• _Exercise goal_
Starting with the first line, output the data exactly, through to the last line.

• _Data shown_
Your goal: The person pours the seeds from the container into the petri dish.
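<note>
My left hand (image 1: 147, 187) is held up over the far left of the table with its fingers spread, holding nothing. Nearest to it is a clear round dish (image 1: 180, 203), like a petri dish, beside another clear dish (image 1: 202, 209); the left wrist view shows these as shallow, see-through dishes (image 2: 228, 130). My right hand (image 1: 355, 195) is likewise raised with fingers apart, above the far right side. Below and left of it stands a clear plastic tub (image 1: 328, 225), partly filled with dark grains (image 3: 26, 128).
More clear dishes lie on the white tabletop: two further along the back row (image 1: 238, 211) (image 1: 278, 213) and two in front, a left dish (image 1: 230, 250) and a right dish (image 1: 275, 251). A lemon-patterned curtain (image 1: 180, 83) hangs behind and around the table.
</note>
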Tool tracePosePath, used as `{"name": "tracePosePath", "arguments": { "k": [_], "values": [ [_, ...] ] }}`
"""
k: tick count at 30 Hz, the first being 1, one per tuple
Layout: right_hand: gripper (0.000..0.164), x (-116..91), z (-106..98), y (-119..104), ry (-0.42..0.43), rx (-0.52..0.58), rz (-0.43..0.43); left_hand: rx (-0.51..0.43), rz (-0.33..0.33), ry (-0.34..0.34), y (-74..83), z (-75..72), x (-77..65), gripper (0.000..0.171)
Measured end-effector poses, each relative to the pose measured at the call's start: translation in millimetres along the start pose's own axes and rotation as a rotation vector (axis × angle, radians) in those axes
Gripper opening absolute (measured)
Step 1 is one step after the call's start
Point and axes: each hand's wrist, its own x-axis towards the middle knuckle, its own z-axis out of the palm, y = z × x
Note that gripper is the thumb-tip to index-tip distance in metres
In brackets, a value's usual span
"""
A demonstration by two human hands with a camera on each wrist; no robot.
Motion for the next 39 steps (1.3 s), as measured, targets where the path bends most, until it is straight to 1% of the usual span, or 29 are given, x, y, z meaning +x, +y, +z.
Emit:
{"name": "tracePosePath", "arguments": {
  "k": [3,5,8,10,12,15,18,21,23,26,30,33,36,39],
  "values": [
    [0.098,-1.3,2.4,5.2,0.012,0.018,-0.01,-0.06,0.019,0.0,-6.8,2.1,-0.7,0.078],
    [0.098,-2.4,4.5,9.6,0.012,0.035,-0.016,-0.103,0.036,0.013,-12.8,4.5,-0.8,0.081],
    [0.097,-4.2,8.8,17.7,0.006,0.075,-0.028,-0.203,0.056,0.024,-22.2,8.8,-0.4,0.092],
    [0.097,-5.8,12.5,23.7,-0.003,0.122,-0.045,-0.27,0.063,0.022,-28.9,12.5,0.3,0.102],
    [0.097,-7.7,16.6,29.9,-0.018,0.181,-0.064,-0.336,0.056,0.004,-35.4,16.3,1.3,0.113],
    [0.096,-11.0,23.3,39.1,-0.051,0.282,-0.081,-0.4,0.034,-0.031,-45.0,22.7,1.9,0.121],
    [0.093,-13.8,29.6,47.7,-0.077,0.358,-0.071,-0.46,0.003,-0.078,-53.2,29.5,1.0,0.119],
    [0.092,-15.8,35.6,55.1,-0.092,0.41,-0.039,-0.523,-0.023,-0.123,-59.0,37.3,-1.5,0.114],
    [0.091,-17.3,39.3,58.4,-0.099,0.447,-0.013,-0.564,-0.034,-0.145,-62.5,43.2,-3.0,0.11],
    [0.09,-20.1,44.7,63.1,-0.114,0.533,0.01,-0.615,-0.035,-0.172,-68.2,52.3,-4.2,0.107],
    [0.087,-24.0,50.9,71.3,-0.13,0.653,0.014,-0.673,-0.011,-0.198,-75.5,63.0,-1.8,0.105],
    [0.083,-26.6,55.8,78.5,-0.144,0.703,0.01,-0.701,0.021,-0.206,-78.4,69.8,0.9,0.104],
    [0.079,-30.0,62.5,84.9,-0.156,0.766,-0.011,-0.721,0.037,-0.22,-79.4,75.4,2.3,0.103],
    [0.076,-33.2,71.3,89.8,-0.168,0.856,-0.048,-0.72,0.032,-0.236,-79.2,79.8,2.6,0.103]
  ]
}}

• _Reply_
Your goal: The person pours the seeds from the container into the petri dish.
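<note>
My left hand (image 1: 147, 187) is held up over the far left of the table with its fingers spread, holding nothing. Nearest to it is a clear round dish (image 1: 180, 203), like a petri dish, beside another clear dish (image 1: 202, 209); the left wrist view shows these as shallow, see-through dishes (image 2: 228, 130). My right hand (image 1: 355, 195) is likewise raised with fingers apart, above the far right side. Below and left of it stands a clear plastic tub (image 1: 328, 225), partly filled with dark grains (image 3: 26, 128).
More clear dishes lie on the white tabletop: two further along the back row (image 1: 238, 211) (image 1: 278, 213) and two in front, a left dish (image 1: 230, 250) and a right dish (image 1: 275, 251). A lemon-patterned curtain (image 1: 180, 83) hangs behind and around the table.
</note>
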Tool tracePosePath, used as `{"name": "tracePosePath", "arguments": { "k": [_], "values": [ [_, ...] ] }}`
"""
k: tick count at 30 Hz, the first being 1, one per tuple
Layout: right_hand: gripper (0.000..0.164), x (-116..91), z (-106..98), y (-119..104), ry (-0.42..0.43), rx (-0.52..0.58), rz (-0.43..0.43); left_hand: rx (-0.51..0.43), rz (-0.33..0.33), ry (-0.34..0.34), y (-74..83), z (-75..72), x (-77..65), gripper (0.000..0.171)
Measured end-effector poses, each relative to the pose measured at the call's start: translation in millimetres along the start pose's own axes and rotation as a rotation vector (axis × angle, radians) in those axes
Gripper opening absolute (measured)
Step 1 is one step after the call's start
Point and axes: each hand's wrist, its own x-axis towards the middle knuckle, its own z-axis out of the palm, y = z × x
Note that gripper is the thumb-tip to index-tip distance in metres
In brackets, a value's usual span
"""
A demonstration by two human hands with a camera on each wrist; no robot.
Motion for the next 39 steps (1.3 s), as measured, targets where the path bends most, until it is straight to 1% of the usual span, or 29 are given, x, y, z meaning +x, +y, +z.
Emit:
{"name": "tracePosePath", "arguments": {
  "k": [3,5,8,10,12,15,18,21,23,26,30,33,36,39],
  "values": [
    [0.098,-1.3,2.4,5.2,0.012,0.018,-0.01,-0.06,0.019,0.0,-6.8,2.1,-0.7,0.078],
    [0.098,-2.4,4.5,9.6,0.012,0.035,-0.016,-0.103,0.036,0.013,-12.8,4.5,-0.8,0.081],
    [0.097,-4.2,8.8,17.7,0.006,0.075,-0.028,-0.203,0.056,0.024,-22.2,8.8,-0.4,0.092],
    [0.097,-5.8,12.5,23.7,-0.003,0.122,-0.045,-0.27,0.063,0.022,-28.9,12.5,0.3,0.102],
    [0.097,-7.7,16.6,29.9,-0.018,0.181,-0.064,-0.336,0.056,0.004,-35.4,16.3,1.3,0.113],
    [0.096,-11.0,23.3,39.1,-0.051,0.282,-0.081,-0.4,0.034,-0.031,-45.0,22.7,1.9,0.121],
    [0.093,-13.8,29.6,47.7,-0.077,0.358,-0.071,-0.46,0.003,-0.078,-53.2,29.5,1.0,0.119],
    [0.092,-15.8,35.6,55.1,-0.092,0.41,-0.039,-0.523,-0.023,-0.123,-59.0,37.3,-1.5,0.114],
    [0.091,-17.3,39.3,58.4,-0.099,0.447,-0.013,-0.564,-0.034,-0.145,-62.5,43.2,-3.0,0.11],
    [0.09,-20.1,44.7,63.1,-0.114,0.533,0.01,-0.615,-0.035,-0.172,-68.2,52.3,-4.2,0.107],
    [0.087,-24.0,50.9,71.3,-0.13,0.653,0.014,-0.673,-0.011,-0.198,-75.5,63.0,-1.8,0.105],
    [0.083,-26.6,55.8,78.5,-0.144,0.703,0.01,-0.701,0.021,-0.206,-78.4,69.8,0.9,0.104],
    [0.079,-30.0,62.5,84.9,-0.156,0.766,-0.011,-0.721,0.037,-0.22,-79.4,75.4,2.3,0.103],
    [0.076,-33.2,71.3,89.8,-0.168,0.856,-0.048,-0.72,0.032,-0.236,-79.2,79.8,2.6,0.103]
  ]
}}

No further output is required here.